Presentation Information

[OE5-2]The whole blood transcriptional regulation landscape in 465 COVID-19 infected samples from Japan COVID-19 Task Force

Qingbo Wang1,2, Ryuya Edahiro1,3, Namkoong Ho4, Takanori Hasegawa5, Makoto Ishii6, Ryuji Koike7, Akinori Kimura8, Seiya Imoto9, Satoru Miyano5, Seishi Ogawa10,11,12, Takanori Kanai13,14, Koichi Fukunaga6, Yukinori Okada1,2,15,16,17,18, Japan Covid-19 Task Force Project4 (1.Department of Statistical Genetics, Graduate School of Medicine, Osaka University, Osaka, Japan, 2.Laboratory of Statistical Immunology, Immunology Frontier Research Center (WPI-IFReC), Osaka University, Suita, Japan., 3.Department of Respiratory Medicine and Clinical Immunology, Osaka University Graduate School of Medicine, Suita, Japan., 4.Department of Infectious Diseases, Keio University School of Medicine, Tokyo, Japan., 5.M&D Data Science Center, Tokyo Medical and Dental University, Tokyo, Japan, 6.Division of Pulmonary Medicine, Department of Medicine, Keio University School of Medicine, Tokyo, Japan, 7.Medical Innovation Promotion Center, Tokyo Medical and Dental University, Tokyo, Japan, 8.Institute of Research, Tokyo Medical and Dental University, Tokyo, Japan, 9.Division of Health Medical Intelligence, Human Genome Center, the Institute of Medical Science, the University of Tokyo, Tokyo, Japan, 10.Department of Pathology and Tumor Biology, Kyoto University, Kyoto, Japan, 11.Institute for the Advanced Study of Human Biology (WPI-ASHBi), Kyoto University, Kyoto, Japan, 12.Department of Medicine, Center for Hematology and Regenerative Medicine, Karolinska Institute, Stockholm, Sweden, 13.Division of Gastroenterology and Hepatology, Department of Medicine, Keio University School of Medicine, Tokyo, Japan, 14.AMED-CREST, Japan Agency for Medical Research and Development, Tokyo, Japan, 15.Integrated Frontier Research for Medical Science Division, Institute for Open and Transdisciplinary Research Initiatives, Osaka University, Suita, Japan, 16.Center for Infectious Disease Education and Research (CiDER), Osaka University, Suita, Japan, 17.Laboratory for Systems Genetics, RIKEN Center for Integrative Medical Sciences, Yokohama, Japan, 18.Department of Genome Informatics, Graduate School of Medicine, the University of Tokyo, Tokyo, Japan)

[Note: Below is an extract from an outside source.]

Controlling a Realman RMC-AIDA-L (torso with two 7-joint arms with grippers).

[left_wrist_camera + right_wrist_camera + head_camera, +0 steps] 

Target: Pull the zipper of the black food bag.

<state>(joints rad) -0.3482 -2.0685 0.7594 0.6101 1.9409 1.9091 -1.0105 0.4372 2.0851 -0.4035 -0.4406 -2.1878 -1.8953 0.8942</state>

Here we report on a thorough analysis of whole blood RNA-seq data from 465 genotyped samples from the Japan COVID-19 Task Force (359 severe and 106 non-severe COVID-19 cases). We discovered 1,169 putative causal (0.9 < posterior inclusion probability = PIP) expression quantitative trait loci (p-causal eQTLs) including 34 possible colocalizations with fine-mapped variants in Biobank Japan (BBJ), 1,549 p-causal splice QTLs (sQTLs), as well as trans-eQTLs (e.g., REST and STING1).We validated our cis-eQTL fine-mapping by comparing it with that of GTEx and observing 46% replication rate of p-causal eQTLs, as well as 100% concordance in the effect size direction when replicated. We also show a refinement of fine-mapping by integrating results from two cohorts (e.g., 396 additional p-causal eQTLs). Differential gene expression elucidated 198 genes with increased expression in severe COVID-19 cases, enriched for innate immune-related functions (adjusted p<10e-10). 13 genes, including the ones relevant to viral infection (e.g. CLEC4C), showed eQTL effects of different magnitudes by disease severity (FDR<0.05). We characterized such COVID-19 severity interaction-eQTLs (ieQTLs) with dynamics of cell type composition, for instance, an increase in neutrophils along with the COVID-19 severity (10/13 genes; Bonferroni p<0.05). Our study overall provides a reference for transcriptional landscapes in COVID-19 infection such as the presence of ieQTLs, and highlights an improvement of eQTL fine-mapping by including >1 populations.